The parameters available will depend on the model you used and what is specified for
logging in the XML template. In this case, we can see all the items that were logged:
```{r logged-parameters, eval=FALSE}
print(mixed_trees$parameters[[2]]$item)
```
```{r, echo=FALSE}
logged_items <- c("posterior", "likelihood","prior",
"treeLikelihood.tyche_eo_est_2", "TreeHeight",
"rateIndicator.type.1", "rateIndicator.type.2",
"relativeGeoRates.type.1", "relativeGeoRates.type.2",
"typeSwitchClockRate", "kappa.tyche_eo_est_2",
"BayesianSkyline", "bPopSizes.1", "bPopSizes.2", "bPopSizes.3",
"bPopSizes.4", "bPopSizes.5", "bGroupSizes.1",
"bGroupSizes.2", "bGroupSizes.3", "bGroupSizes.4",
"bGroupSizes.5", "freqParameter.tyche_eo_est_2.1",
"freqParameter.tyche_eo_est_2.2",
"freqParameter.tyche_eo_est_2.3",
"freqParameter.tyche_eo_est_2.4", "traitfrequencies.type.1",
"traitfrequencies.type.2", "typeLinkedRates.1", "typeLinkedRates.2")
print(logged_items)
```
These include the posterior, likelihood, and prior probabilities of the full model; the tree likelihood; estimated values of the tree height, the clock rates for each trait (`typeLinkedRates`), the relative transition rates between traits (`relativeGeoRates`), the rate of switching traits (`typeSwitchClockRate`); parameters relating to BayesianSkyline (`BayesianSkyline`, `bPopSizes`, `bGroupSizes`); and some fixed parameters that are included in logging for record-keeping convenience (the kappa value of the HKY substitution model, the empirical frequencies of the nucleotides, the frequencies of the traits).

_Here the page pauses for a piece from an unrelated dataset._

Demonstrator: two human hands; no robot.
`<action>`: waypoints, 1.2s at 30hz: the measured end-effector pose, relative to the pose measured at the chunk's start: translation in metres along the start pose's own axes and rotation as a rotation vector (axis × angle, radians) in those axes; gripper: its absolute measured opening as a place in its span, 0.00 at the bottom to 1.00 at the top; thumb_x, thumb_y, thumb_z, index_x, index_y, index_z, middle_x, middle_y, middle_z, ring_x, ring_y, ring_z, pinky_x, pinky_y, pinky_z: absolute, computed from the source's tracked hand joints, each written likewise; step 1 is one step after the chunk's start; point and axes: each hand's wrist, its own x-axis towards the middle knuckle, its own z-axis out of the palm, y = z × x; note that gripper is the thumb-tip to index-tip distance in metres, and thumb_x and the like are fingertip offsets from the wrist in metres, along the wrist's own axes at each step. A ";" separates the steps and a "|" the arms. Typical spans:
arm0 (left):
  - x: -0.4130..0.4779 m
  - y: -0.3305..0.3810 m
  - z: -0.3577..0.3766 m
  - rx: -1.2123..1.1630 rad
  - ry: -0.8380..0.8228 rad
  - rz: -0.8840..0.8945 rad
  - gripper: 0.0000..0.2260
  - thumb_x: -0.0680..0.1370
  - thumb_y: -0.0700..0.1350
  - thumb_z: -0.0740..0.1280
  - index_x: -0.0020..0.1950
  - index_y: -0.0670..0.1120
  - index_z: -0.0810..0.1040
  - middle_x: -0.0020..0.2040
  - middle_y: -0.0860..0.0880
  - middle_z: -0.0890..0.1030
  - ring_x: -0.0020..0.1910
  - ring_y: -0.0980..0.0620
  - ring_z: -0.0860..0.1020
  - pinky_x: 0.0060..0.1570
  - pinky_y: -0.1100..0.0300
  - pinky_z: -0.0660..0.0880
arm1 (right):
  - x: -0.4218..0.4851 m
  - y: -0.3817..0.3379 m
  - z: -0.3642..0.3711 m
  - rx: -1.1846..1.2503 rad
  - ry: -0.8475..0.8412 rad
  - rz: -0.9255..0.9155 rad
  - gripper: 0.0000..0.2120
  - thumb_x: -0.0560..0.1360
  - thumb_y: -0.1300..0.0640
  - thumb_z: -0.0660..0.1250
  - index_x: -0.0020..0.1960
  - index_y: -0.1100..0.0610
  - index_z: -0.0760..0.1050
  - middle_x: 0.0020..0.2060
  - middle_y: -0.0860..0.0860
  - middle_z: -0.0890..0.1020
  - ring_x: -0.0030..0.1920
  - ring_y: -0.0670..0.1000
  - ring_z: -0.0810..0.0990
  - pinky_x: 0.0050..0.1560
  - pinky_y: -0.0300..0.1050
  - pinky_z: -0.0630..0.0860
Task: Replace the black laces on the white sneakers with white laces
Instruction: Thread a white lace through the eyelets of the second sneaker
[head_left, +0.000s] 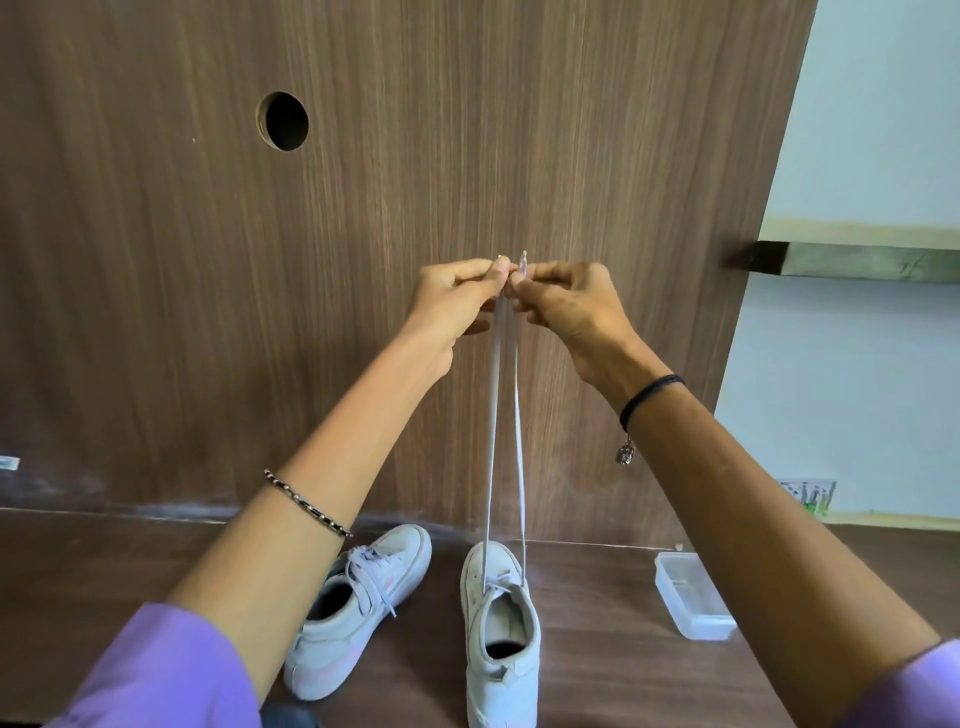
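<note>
L hand (457, 296) & R hand (566, 306), each grip pinching one end of the white lace (492, 415), hold both up side by side, strands taut from the front eyelets of the half-laced sneaker (501, 686) on the surface (597, 649), prob. to even lengths.

Indoor room, likely a home study corner or small office. Dark wood-grain worktop (597, 680) backed by an upright panel (467, 156) of matching laminate, cut with a round cable hole (283, 121): desk furniture. Pale blue painted wall (872, 104) to the right, carrying a dark shelf (852, 262) and a small colourful picture (808, 496) stuck low down. Clear plastic box (693, 595) on the worktop.
</note>
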 end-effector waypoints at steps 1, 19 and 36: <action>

If you want to revisit an analysis and no longer have the `mixed_trees` object
in your R environment, you can use `readBEAST` to read in the BEAST log and tree
files from the directory (`dir`) you specified in `getTimeTreesIterate`. Because of this,
it is important to always specify a unique combination of `dir` and `id` for each analysis.
```{r read-beast-output, eval=FALSE}
mixed_trees <- readBEAST(clones, dir="temp", id="tyche_eo_est", beast=beast, trait=trait)
```
See `?readBEAST` for more details.
Tip
You can find all of BEAST's output files, including the trees, logs, console logs, and TreeAnnotator outputs, in the `dir` you specified (here, "temp"). You can view these files using BEAST tools such as Tracer.